* WORK REQUEST *
Only the lines from the opening of the material through the one containing "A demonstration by" should be reproduced, each exactly as it stands.

* RECORDED DATA *

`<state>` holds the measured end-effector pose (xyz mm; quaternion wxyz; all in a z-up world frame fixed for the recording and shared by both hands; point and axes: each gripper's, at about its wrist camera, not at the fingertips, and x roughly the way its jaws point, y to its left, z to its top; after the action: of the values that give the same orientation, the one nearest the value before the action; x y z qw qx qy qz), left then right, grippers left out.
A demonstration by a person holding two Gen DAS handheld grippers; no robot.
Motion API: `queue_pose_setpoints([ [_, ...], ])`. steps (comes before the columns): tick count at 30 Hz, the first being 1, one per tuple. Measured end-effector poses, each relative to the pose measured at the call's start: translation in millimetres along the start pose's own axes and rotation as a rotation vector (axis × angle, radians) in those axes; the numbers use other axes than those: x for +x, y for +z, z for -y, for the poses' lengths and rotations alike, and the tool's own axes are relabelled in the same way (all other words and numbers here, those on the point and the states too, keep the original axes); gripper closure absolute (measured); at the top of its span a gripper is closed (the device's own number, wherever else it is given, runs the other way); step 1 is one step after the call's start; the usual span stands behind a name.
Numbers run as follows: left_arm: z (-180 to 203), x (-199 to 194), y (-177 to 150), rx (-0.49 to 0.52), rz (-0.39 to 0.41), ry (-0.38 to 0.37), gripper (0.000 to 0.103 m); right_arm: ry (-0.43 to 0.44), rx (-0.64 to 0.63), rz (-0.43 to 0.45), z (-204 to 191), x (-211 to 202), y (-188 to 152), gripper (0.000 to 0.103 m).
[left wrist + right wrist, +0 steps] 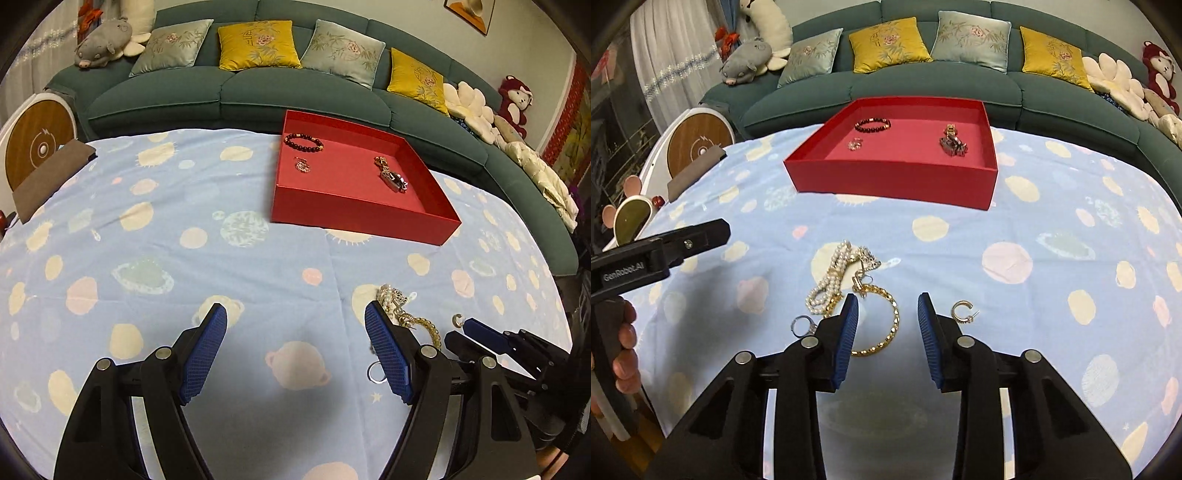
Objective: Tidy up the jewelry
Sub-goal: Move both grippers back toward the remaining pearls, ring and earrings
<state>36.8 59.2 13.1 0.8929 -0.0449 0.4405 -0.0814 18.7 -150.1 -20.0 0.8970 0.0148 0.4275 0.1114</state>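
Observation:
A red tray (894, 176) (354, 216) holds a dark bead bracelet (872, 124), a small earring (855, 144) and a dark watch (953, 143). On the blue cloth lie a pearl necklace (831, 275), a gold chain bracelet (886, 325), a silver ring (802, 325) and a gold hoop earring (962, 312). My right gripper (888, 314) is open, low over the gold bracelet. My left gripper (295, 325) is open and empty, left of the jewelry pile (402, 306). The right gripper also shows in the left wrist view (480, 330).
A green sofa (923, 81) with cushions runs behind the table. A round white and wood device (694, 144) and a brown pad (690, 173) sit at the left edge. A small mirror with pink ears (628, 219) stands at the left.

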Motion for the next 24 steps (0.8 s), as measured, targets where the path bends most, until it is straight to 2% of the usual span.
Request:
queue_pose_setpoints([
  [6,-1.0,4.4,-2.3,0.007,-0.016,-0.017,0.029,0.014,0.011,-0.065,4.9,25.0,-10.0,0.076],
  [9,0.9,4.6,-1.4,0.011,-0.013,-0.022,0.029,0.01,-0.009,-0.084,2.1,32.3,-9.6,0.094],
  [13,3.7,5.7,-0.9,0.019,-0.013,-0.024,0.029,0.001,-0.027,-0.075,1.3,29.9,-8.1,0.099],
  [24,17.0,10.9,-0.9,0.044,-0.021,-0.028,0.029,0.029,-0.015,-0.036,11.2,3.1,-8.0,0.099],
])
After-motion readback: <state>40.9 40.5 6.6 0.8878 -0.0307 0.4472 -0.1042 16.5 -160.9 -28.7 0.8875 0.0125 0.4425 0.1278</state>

* EXERCISE SOLUTION *
`<state>` holds the measured end-effector pose (xyz mm; quaternion wxyz; all in a z-up world frame fixed for the recording and shared by both hands; point and axes: each gripper's, at about its wrist camera, not at the fingertips, and x roughly the way its jaws point, y to its left, z to its top; after the action: of the values that give the same orientation, the one nearest the value before the action; x y z qw qx qy qz), left then right, grippers left out.
A demonstration by a person holding two Gen DAS handheld grippers; no robot.

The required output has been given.